The migration assay was performed with the 96-well Boyden chamber MBA96 (Neuro Probe, Inc., Gaithersburg, MD, USA). The bottom wells were filled with 80 μL chemo-attractant or negative control per well and an 8-μm porous membrane was placed on top. The top wells were positioned and 200,000 cells were added to each well. The chamber was incubated at 37°C with 5% CO2 over night. The chamber was disassembled and the membrane was fixed and stained using the Diff-Quik® Stain Set (Dade Behring, Deerfield, IL, USA). Briefly, the membrane was fixed in Diff-Quik® Fixative for 10 min and then placed first in Diff-Quik® Solution I for 3 min and then into Diff-Quik® Solution II for 3 min. The membrane was then washed with water three times and the cells on the upper surface were gently scraped off. The stained membrane was read directly in the spectrophotometer at 595 nm using a 96-well format.

Statistical analysis

Assays were set up in multiplet (n values noted for each experiment, minimum n = 3) and the results were expressed as mean ± SEM. Statistical analysis and p value determination were done by two-tailed paired t-test with a confidence interval of 95% for determination of the significance differences between treatment groups and was calculated using Sigma Plot software. p < 0.05 was considered to be significant. For immunohistochemical staining, the two-sided p value of Jonckheere–Terpstra test was applied as well as a Spearman rank-order correlation coefficient. For fluorescent intensity analysis, Wilcoxon–Mann–Whitney test was applied and was represented as a one sided p value.

Results

MLCP expression in prostate cancer cell lines

We investigated the expression levels of the component proteins that make up MLCP in a prostate cancer cell lines by western blot analysis for MYPT1 and PP1C. MLCP is critical to the reorganization of the cellular cytoskeleton during mitosis, so we chose to examine the expression of MLCP in a progressive cellular model of prostate cancer to determine if a relationship between MLCP expression and prostate cancer aggressiveness exists. PC-3 cells have been found to have a higher metastatic potential than LNCaP cells through a Matrigel invasion assay where PC-3 cells formed fivefold more colonies than LNCaP cells (Ghosh et al., 2005). We found that both PP1C and MYPT1 were upregulated in CRPC cells (CWR22RV1, DU145, PC-3) compared to their AD counterpart (LNCaP; Figure 1). The CRPC cell lines showed approximately a 2- to 2.5-fold increase in PP1C and a two to threefold increase of MYPT1 expression. These cellular models suggest MLCP is expressed in the more aggressive, CRPC cell types of our progression model.

Figure 1

Myosin light chain phosphatase protein content in untreated human prostate cell lines. (A) Western blot analysis of the two main constituent proteins of MLCP, MYTP1, and PP1C. (B) Densitometry of the Western blot results normalized to LNCaP levels of protein. Error is represented as SEM, n = 3.

MLCP expression in human prostate cancer tissue

We used MYPT1 as a marker for MLCP expression since no antibody for the MLCP holoenzyme exists. To support our hypothesis that MLCP expression is linked to prostate cancer progression, we probed various stages of human prostate tumor tissue for MYPT1 expression. MYPT1 expression in benign, precancerous prostatic intraepithelial neoplasia (PIN) and cancerous tissues was compared. PIN and cancerous regions showed significantly higher levels of MYPT1 expression (data not shown). We employed tissue microarrays (TMAs) to compare MYPT1 expression across multiple patients presenting various stages of prostate cancer.

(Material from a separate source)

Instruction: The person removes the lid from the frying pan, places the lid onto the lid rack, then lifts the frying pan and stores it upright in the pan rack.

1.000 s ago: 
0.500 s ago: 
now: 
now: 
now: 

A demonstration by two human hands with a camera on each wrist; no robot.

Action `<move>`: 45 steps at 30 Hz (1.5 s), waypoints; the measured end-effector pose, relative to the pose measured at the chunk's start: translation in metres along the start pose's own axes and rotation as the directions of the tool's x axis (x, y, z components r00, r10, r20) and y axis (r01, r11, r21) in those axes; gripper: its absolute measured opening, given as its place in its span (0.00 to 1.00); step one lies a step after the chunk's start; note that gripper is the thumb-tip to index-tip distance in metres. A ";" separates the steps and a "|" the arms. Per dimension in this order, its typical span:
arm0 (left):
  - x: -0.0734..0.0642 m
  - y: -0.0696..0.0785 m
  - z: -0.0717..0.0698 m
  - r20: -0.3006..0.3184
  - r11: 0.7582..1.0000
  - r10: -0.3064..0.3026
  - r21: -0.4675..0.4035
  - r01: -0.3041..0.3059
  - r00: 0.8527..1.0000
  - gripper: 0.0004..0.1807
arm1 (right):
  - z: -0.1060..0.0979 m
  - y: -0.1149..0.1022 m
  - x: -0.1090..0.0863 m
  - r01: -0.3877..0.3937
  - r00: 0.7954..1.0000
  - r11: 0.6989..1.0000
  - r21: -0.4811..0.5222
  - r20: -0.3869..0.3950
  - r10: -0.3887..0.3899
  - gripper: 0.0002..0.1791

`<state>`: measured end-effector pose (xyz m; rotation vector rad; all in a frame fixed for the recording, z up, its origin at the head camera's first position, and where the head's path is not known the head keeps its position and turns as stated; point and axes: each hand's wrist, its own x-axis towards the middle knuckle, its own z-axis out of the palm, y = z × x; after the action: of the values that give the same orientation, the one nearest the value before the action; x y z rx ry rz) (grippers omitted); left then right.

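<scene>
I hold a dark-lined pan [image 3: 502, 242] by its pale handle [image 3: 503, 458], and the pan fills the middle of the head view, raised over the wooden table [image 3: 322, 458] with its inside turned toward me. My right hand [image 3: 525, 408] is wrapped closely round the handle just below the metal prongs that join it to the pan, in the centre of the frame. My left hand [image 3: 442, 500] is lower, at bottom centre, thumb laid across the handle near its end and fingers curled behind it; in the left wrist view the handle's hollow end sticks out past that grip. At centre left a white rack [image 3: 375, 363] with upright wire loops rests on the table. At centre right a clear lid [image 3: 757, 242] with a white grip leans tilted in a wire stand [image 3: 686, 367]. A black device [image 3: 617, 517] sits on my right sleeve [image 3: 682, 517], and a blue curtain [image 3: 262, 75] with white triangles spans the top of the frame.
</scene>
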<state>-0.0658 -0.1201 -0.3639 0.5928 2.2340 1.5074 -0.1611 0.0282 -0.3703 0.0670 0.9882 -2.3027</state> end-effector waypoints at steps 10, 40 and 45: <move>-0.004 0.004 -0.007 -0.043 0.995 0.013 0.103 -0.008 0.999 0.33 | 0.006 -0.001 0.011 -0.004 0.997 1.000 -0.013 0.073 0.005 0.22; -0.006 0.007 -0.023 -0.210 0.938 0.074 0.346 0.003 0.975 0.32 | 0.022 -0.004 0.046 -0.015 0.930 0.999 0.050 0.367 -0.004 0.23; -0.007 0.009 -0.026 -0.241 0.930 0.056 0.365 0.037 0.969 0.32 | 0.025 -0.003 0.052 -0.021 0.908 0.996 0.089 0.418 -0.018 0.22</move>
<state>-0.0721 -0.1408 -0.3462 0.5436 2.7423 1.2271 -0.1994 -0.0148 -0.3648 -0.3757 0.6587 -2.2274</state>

Three TMAs (359 total cores) were stained for MYPT1 expression and the level of staining was graded on a semiquantitative scale of low (no staining, 0, or weakly detectable staining, +1, Figure 2A), medium (+2), and high staining (+3, Figure 2B). Cores were categorized based on their Gleason’s score into four categories: normal tissue (n = 63), Gleason’s 3–6 representing precancerous tissue (n = 48), Gleason’s 7 representing the first state of clinically defined prostate cancer (n = 68), and Gleason’s 8–10 representing highly undifferentiated aggressive prostate cancer (n = 180). Prostate tumors with a Gleason’s score of 7 or lower showed a similar distribution of MYPT1 expression (Figure 2C). Approximately 60–70% of prostate tissues of Gleason’s score 7 and lower had low to undetectable levels of MYPT1 expression. Comparing tumors that were graded as a Gleason’s score of 8–10, approximately 35% of the cores demonstrated low to undetectable staining showing a two-fold reduction in the percentage of low stained cores. The percentage of strongly (high) stained cores increased two to threefold to approximately 30% of the Gleason’s 8–10 core population (p < 0.0001).

Figure 2

Relationship between MYPT1 expression and Gleason’s score. (A) Representative staining of benign human prostate tissue. (B) Representative staining of poorly differentiated human prostate cancer. (C) Each TMA core’s staining was graded and tabulated in comparison to groupings of Gleason’s scores (normal, 3–6, 7, and 8–10). MYPT1 staining was seen in increased levels in the Gleason’s 8–10 grouping. The distributions of the staining are statistically significantly different across the three GS groups (two-sided p value of Jonckheere–Terpstra test <0.0001). The estimated Spearman rank-order correlation coefficient (r) is 0.27 (95% CI: 0.16, 0.38), and it is statistically significantly different from 0 (two-sided p value of the test of r = 0 is <0.0001).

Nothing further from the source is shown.